Viernes, 9 de diciembre de 2016

| 2016/08/24 19:45

Finanzas para el posconflicto

Con ilusión Colombia termina la semana con el anhelado anuncio del cierre de las negociaciones en La Habana. Esto representa el inicio de los retos para lo acordado.

Ramsés Vargas Lamadrid.

Con ilusión Colombia termina la semana con el anhelado anuncio del cierre de las negociaciones en La Habana. Esto, más allá de ser el final de una etapa, representa el inicio de los retos más importantes en relación con la implementación de lo acordado.

El acuerdo final incorporará aspectos políticos, jurídicos y por supuesto económicos. Con cautela se debe advertir que el conflicto siempre ha sido una variable a considerar en el ámbito económico colombiano, sin embargo, los factores externos deben ser considerados y evaluados de cara a la fase de implementación del acuerdo, tal vez la más compleja y la que más disciplina fiscal supone de cara a su sostenibilidad y consolidación.

En el escenario del final de los acuerdos se han embotellado dos iniciativas legislativas impostergables para el país, de una parte la refrendación de los acuerdos a través de un mecanismo de participación ciudadana como el plebiscito, y de otra el trámite de una reforma tributaria, también con plazos perentorios y trámite constitucional y legal.

Es así que la viabilidad de dos temas depende del papel del congreso, y requerirán de una importante habilidad y estrategia por parte del gobierno, autor o promotor de ambas iniciativas.

Pero, la economía colombiana enfrenta riesgos adicionales más allá de la firma, refrendación e implementación del acuerdo final. Ya en el tema de víctimas existen las hermanitas jurídicas con las que se les atiende e indemniza, pero, como todo en las finanzas públicas depende de recursos que no son finitos y ya acusan fatiga, lo que supondrá la imposibilidad de seguir reparando, incluso con montos definidos, como lo han advertido los organismos de control.

Adicionalmente, el panorama internacional no es muy alentador en este segundo semestre del 2016, dos agencias internacionales – Standard & Poor´s y Fitch Ratings – calificaron como negativa la deuda pública colombiana, aun cuando pasa raspando el límite para mantener su grado de inversión.

La caída en el precio de los commodities y la presión que ello impone a nuestras exportaciones, deterioraron las expectativas de crecimiento, lo que, junto con el aumento del endeudamiento público no avizoran un escenario ideal para los retos económicos que impone la implementación del tan anhelado posconflicto.
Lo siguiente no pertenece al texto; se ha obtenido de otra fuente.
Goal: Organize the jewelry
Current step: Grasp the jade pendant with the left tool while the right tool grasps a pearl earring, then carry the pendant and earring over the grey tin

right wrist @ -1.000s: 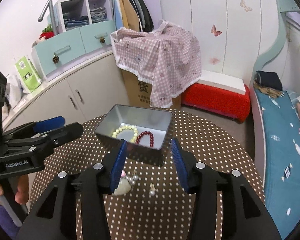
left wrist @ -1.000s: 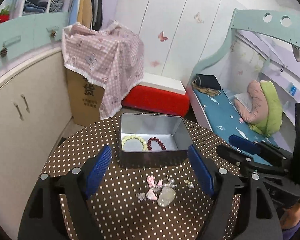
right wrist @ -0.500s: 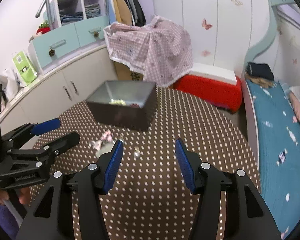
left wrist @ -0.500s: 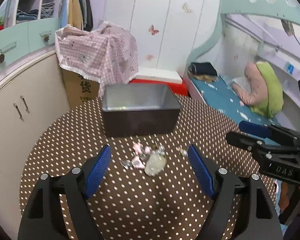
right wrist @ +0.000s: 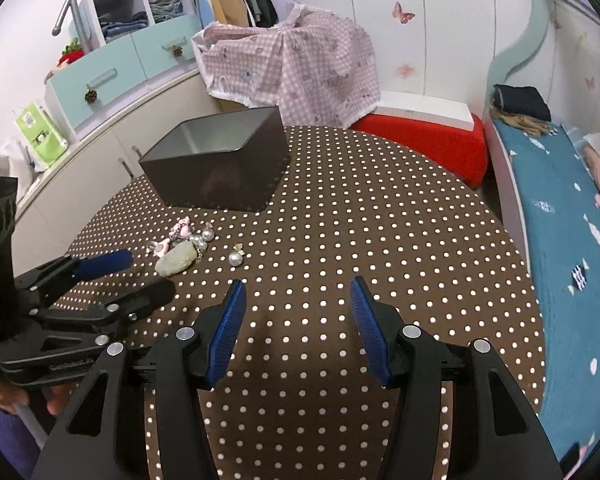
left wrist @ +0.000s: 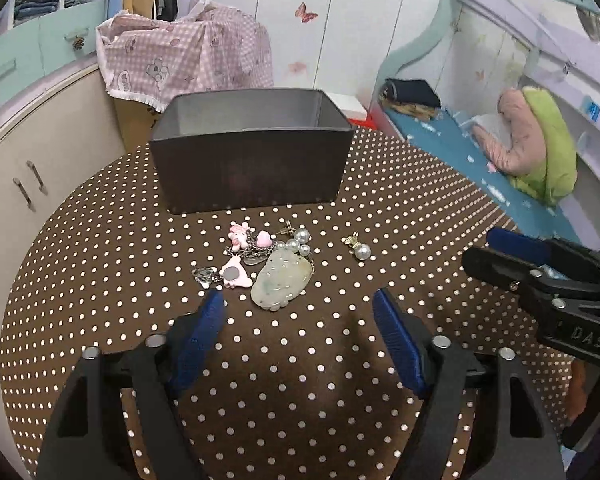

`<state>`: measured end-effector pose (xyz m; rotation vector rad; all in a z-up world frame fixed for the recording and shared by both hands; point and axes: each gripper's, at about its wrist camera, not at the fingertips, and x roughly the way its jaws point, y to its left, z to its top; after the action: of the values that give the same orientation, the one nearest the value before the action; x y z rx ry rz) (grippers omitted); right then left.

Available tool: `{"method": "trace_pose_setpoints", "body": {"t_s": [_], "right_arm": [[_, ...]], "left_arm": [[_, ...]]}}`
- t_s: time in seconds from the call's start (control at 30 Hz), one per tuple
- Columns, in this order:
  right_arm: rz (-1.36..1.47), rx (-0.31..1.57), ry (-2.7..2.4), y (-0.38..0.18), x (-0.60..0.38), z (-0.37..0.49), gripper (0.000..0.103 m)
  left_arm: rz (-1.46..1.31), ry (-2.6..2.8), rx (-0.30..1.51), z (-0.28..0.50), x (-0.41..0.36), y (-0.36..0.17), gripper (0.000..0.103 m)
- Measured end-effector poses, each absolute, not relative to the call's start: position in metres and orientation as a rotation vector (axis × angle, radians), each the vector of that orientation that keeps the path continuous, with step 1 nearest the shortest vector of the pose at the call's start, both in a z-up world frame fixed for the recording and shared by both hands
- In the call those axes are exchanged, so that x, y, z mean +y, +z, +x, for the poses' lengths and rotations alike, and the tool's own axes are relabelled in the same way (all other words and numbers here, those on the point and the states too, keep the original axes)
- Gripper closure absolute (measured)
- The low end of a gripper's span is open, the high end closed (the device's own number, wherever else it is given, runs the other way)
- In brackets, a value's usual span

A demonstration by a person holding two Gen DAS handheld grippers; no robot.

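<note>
A pale green jade pendant lies on the brown dotted tablecloth among pink charms on a chain and a few pearls. A single pearl earring sits apart to the right. Behind them stands a grey metal box, its inside hidden. My left gripper hovers just short of the pendant, jaws closing, pads touching nothing. My right gripper is open over bare cloth, right of the earring.
The round table's edge curves close on both sides. A cream cabinet stands to the left and a bed with a blue sheet to the right. Beyond the table are a carton under pink checked cloth and a red stool.
Both grippers have sunk toward the table and the jewelry pile. The box's inside with its bead bracelets has dropped out of sight. The left jaws have narrowed.
</note>
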<state>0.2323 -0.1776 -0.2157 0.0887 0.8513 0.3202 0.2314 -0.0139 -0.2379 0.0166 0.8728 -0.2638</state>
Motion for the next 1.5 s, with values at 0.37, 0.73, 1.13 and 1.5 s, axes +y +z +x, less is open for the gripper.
{"method": "trace_pose_setpoints", "body": {"t_s": [0.37,0.73,1.13,1.5], "right_arm": [[0.101,0.857,0.341,-0.223,-0.178,0.245,0.044],[0.057,0.892,0.357,-0.232,-0.155,0.257,0.044],[-0.048,0.924,0.389,-0.241,-0.107,0.272,0.049],[-0.132,0.926,0.387,-0.242,-0.081,0.275,0.091]], "left_arm": [[0.016,-0.215,0.927,0.255,-0.017,-0.247,0.066],[-0.035,-0.235,0.928,0.26,0.003,-0.247,0.082],[-0.093,-0.29,0.93,0.236,0.026,-0.244,0.082],[-0.101,-0.341,0.913,0.222,0.037,-0.24,0.085]]}}
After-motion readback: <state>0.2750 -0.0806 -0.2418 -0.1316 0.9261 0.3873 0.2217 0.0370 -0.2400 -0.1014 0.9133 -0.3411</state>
El déficit de la cuenta corriente en lo corrido del 2016 va en el 5,3 % del PIB, lo que genera una alta vulnerabilidad y la mirada cautelosa de los inversionistas y el mercado financiero internacional.

Al tener que reemplazar las pérdidas por la caída en el precio de los commodities y los bajos precios del petróleo (principal fuente de ingreso en este sector), el país ha tenido que endeudarse, lo que nos ha llevado a un aumento del 4,2 % del PIB por este concepto.

A pesar de que en Colombia existe una regla fiscal, la realidad económica internacional y las presiones propias que ello impone en el balance interno han conducido al recorte de gastos en lo público, lo que se esperaría se haga sobre la base de un análisis de prioridades en cuanto a los bienes y servicios necesarios, y no se concentre en mantener programas de asistencia social cifrados en la rentabilidad política de cara al plebiscito, lo que no solo sería irresponsable sino insostenible, dada la situación actual de las finanzas públicas.

El déficit público aumento del 3,1 % en el 2015 al 3,9 % en el 2016, la inflación a julio de 2016 era del 8,77%, lo que aunado a un alto gasto público y el déficit acumulado deben ser signos de alerta ante una economía nada favorable.

A esto debemos sumar los factores de riesgo climático y medioambientales (como el fenómeno del niño), los paros camioneros, las protestas sociales, y situaciones como las de Chocó, que aumentaron en casi $720.000 millones el gasto en obras públicas pendientes, y la inversión (o tal vez asunción de la deuda) del Hospital San Francisco de Asís, por el orden de los $37.000 millones.

El anhelado anuncio del "Día D" llega en un momento muy complicado en materia económica, y más allá del regocijo interno que ello cause deberá ser administrado con cautela, pues la votación del plebiscito tendrá impactos en las perspectivas económicas, lo que se manifestará en la volatilidad de los mercados financieros locales, la depreciación en la tasa de cambio, las eventuales crisis de gobernabilidad por el ambiente político, y la cautela o suspensión de inversión extranjera a la expectativa de la consolidación de la situación interna.